What you have to do
Only one stretch of the data below is wanted: the lines from the one with "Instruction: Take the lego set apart" through the one with "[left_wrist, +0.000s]", repeated exactly.

Stored entries
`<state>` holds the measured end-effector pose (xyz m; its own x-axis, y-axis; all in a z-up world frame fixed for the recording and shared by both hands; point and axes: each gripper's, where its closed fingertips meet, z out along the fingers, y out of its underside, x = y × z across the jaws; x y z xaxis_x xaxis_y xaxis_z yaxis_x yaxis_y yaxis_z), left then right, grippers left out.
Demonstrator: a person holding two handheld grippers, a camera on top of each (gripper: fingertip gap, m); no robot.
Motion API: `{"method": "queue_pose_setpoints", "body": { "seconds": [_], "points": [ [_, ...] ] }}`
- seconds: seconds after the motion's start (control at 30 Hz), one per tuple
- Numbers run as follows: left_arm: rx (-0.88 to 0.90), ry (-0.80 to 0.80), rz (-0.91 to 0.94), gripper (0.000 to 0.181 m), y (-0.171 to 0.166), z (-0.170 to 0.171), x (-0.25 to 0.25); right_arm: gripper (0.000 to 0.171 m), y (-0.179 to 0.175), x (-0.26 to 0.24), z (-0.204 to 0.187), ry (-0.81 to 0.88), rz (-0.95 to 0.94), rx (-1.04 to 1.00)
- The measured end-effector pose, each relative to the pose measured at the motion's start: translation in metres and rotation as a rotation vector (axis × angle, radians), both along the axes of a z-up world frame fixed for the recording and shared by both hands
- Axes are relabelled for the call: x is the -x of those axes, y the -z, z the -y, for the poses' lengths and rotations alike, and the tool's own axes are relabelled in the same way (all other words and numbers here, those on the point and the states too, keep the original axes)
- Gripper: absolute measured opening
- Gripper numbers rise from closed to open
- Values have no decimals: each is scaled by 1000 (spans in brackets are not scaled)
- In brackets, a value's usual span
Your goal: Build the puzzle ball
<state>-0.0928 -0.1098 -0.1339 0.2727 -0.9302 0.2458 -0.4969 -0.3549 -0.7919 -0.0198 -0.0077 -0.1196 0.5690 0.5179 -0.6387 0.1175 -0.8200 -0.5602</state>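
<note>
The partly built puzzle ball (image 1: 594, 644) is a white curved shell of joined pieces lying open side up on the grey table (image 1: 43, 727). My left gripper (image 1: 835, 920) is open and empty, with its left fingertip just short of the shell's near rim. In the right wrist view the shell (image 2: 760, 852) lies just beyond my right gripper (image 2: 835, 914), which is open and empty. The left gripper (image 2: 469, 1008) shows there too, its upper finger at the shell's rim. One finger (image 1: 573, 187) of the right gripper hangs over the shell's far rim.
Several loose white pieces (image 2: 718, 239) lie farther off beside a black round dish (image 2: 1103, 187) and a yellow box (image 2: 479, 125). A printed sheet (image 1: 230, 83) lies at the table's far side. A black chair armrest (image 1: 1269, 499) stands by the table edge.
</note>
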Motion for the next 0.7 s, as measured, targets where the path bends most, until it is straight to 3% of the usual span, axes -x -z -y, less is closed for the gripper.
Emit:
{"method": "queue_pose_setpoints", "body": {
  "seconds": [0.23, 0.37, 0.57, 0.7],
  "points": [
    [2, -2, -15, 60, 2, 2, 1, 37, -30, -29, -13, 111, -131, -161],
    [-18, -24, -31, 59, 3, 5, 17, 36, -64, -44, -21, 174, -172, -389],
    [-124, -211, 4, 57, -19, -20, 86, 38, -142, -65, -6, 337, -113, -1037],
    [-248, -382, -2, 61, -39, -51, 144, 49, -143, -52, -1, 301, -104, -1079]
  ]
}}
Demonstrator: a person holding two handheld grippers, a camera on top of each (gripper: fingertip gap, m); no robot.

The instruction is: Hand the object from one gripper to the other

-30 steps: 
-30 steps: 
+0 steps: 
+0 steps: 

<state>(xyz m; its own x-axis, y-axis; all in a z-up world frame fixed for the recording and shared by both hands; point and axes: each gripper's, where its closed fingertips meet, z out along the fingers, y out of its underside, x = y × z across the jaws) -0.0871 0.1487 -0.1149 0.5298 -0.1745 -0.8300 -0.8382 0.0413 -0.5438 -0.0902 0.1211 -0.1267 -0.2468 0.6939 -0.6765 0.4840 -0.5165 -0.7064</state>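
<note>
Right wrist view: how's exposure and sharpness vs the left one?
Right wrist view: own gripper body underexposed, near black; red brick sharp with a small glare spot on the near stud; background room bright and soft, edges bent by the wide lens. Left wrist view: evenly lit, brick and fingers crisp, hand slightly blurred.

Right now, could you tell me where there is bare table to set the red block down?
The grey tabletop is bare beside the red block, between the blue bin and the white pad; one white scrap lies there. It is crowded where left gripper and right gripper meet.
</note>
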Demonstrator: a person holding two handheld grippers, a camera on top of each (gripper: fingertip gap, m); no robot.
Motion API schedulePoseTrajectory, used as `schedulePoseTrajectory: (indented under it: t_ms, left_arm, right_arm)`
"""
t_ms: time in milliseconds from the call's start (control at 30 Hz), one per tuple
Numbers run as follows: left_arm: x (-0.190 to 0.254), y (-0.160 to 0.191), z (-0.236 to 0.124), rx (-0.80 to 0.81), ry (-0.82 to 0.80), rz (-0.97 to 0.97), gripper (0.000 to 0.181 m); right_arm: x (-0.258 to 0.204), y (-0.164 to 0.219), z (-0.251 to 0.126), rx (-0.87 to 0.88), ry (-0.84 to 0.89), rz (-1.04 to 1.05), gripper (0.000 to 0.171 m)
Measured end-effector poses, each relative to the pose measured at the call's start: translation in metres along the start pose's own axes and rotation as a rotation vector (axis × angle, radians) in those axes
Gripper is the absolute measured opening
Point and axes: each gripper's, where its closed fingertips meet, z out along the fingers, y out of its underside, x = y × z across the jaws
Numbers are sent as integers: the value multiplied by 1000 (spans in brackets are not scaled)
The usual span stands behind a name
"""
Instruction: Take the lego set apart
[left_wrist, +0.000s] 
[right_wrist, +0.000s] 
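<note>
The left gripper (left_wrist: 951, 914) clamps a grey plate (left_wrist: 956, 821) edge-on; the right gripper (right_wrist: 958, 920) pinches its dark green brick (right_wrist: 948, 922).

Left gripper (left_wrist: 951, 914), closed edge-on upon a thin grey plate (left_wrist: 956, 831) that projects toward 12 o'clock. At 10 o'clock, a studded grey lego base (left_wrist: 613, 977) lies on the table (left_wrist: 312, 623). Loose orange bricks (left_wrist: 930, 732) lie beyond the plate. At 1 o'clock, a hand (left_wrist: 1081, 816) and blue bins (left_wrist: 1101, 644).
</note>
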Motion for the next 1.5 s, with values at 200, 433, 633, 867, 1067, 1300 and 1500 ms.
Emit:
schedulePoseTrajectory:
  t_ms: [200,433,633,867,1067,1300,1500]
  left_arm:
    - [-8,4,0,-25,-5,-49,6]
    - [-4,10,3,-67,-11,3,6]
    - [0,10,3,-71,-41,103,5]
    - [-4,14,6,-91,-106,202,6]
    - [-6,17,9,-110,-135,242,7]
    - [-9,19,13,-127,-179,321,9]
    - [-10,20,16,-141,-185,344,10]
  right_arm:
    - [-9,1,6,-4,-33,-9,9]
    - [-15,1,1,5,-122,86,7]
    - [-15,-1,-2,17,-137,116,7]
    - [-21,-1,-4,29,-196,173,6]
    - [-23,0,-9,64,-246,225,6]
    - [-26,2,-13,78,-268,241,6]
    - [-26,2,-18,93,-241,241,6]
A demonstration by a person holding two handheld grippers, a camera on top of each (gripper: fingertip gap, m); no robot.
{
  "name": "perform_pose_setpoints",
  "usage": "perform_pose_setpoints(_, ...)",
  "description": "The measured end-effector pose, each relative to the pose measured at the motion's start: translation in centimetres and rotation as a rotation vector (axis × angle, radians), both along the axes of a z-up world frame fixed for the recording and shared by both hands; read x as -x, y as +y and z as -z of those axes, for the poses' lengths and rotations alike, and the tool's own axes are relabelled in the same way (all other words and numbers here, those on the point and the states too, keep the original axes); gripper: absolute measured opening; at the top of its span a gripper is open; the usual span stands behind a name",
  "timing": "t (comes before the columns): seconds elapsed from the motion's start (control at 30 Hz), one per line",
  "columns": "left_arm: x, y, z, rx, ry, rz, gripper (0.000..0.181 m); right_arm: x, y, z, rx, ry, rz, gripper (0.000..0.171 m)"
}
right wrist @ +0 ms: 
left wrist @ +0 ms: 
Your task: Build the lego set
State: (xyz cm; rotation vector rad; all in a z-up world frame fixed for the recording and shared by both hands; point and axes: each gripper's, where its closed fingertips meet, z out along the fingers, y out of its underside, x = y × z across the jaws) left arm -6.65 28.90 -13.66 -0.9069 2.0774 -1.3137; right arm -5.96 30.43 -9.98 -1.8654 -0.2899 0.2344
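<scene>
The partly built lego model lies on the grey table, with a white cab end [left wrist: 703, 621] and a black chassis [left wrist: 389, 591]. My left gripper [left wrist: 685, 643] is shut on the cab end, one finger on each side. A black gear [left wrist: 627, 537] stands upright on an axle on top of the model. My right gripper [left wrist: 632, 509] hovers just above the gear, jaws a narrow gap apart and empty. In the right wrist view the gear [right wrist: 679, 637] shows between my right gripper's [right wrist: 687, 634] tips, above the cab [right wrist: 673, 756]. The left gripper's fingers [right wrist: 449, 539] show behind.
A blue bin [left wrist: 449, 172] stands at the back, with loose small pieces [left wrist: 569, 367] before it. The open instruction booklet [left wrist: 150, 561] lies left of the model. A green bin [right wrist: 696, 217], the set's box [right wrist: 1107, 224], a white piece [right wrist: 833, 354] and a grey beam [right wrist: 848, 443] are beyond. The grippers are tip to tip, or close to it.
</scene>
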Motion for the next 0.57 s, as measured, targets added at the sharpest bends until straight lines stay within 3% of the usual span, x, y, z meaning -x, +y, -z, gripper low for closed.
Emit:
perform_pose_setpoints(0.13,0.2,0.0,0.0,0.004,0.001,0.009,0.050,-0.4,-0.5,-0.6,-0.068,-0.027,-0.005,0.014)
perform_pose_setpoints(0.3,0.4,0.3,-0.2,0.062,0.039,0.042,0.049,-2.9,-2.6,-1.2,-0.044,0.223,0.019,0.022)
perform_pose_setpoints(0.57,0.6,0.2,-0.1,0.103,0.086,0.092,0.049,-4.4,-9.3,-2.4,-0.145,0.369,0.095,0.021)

Expected answer
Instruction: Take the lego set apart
[left_wrist, +0.000s] 

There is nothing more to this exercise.